Controle en afstellen van gronddruk
van het maai-element
Om het beste maairesultaat te krijgen moet het maai-element
de ondergrond volgen zonder te stevig aan te liggen.
De druk wordt afgesteld met een bout en veer aan beide
kanten van de zitmaaier.
1 Controleer de luchtdruk van de banden 60 kPa/0,6 bar/9
PSI.
2 Plaats de zitmaaier op een vlakke ondergrond.
3 Zet de hefstang in maaistand.
4 Plaats een personenweegschaal onder het frame van het
maai-element (aan de voorkant) zo dat het maai-element
op de weegschaal rust. Indien nodig kan er een klos
gelegd worden tussen het frame en de weegschaal zodat
de steunwielen geen gewicht dragen.
5 Stel de gronddruk van het maai-element af door de
stelschroeven die aan beide kanten achter de voorwielen
zitten, in of uit te schroeven. De gronddruk moet tussen de
12 en 15 kg (26,5-33 lb) liggen.
Controle van de parallelliteit van het
maai-element
Controleer de parallelliteit van het maaidek als volgt:
1 Controleer de luchtdruk van de banden 60 kPa/0,6 bar/9
PSI.
2 Plaats de zitmaaier op een vlakke ondergrond.
3 Zet de hefstang in maaistand.
4 Meet de afstand tussen de grond en de rand van het
element, aan de voor- en de achterkant van de kap. Het
maai-element moet een beetje afhangen, de achterkant
moet 2-4 mm (1/8") hoger zijn dan de voorkant.
28 –
Dutch
ONDERHOUD
Afstellen van de parallelliteit van het
maai-element
1 Verwijder de frontkap en de rechter vleugelkap.
2 Schroef de riemafscherming los.
3 Maak de moeren van de parallelliteitsstang los.

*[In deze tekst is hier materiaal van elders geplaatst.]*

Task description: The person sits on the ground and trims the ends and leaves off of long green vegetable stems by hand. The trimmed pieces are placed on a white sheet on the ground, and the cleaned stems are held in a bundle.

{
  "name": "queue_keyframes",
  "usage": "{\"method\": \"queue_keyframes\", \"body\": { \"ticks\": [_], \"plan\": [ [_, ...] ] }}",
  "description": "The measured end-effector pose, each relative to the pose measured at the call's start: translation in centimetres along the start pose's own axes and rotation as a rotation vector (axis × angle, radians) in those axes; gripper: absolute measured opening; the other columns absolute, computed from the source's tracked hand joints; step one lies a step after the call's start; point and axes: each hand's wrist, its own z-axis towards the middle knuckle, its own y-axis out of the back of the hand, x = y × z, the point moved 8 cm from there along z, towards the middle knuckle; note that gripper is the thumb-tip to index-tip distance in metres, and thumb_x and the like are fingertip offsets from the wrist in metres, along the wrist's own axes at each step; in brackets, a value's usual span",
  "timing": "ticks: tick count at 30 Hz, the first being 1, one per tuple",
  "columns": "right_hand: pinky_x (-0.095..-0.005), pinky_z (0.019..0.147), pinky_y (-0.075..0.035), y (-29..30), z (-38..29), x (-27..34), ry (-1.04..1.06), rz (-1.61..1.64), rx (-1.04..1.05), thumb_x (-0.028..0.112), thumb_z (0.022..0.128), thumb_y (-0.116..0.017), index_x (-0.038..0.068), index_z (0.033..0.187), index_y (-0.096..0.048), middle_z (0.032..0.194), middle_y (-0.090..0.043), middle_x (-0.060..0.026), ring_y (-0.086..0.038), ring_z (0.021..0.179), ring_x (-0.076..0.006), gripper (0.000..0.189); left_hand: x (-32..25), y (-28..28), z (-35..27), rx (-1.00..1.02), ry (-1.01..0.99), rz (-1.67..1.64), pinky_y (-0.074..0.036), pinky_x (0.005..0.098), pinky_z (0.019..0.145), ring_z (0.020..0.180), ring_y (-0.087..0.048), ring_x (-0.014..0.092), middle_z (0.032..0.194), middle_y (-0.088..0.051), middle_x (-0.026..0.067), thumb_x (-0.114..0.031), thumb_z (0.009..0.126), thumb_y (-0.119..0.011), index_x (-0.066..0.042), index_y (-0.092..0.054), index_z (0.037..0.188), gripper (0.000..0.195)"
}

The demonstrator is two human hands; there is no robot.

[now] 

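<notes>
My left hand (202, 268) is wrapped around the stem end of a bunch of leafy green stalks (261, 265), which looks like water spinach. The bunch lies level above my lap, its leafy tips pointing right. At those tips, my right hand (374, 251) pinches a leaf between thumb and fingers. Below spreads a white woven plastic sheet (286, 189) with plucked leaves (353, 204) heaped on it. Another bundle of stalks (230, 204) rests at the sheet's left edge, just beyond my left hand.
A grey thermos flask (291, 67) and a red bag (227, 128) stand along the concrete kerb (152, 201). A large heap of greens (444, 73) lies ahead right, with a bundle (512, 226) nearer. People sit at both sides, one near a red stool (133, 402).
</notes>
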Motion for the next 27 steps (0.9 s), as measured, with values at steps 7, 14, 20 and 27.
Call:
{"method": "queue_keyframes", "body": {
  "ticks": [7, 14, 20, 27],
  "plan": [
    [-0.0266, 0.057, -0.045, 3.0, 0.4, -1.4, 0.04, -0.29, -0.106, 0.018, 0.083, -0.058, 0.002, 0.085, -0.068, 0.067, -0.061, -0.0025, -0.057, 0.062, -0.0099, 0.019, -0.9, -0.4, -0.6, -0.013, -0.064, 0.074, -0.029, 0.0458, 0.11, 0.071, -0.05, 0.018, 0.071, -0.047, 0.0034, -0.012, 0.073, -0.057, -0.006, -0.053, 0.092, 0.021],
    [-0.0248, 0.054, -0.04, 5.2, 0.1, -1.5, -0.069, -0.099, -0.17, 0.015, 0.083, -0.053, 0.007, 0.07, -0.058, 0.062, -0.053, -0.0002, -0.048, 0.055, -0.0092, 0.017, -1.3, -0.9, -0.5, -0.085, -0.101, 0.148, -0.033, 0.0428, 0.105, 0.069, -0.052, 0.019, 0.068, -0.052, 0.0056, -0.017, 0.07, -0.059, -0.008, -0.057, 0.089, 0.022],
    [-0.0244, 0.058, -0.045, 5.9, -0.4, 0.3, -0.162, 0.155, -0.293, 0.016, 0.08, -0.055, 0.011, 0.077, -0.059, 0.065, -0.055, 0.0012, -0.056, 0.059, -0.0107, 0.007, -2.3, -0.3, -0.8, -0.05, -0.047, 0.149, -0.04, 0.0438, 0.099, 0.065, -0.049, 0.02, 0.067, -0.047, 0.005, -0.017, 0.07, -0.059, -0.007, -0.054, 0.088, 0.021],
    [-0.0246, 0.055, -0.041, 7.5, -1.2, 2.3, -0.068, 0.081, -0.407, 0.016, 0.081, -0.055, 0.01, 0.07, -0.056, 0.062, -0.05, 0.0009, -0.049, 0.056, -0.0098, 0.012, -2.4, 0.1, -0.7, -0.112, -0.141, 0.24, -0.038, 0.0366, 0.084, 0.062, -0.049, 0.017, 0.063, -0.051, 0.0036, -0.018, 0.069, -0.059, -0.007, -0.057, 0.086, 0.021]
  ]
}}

4 Schroef de stang uit (verlengen) om de achterkant van de
kap te verhogen.
Schroef de stang in (verkorten) om de achterkant van de
kap te verlagen.
5 Draai na het afstellen de moeren vast.
6 Nadat het afstellen gereed is, moet de parallelliteit van het
element opnieuw gecontroleerd worden.
7 Schroef de riemafscherming vast.
8 Monteer de rechter vleugelkap en de frontkap.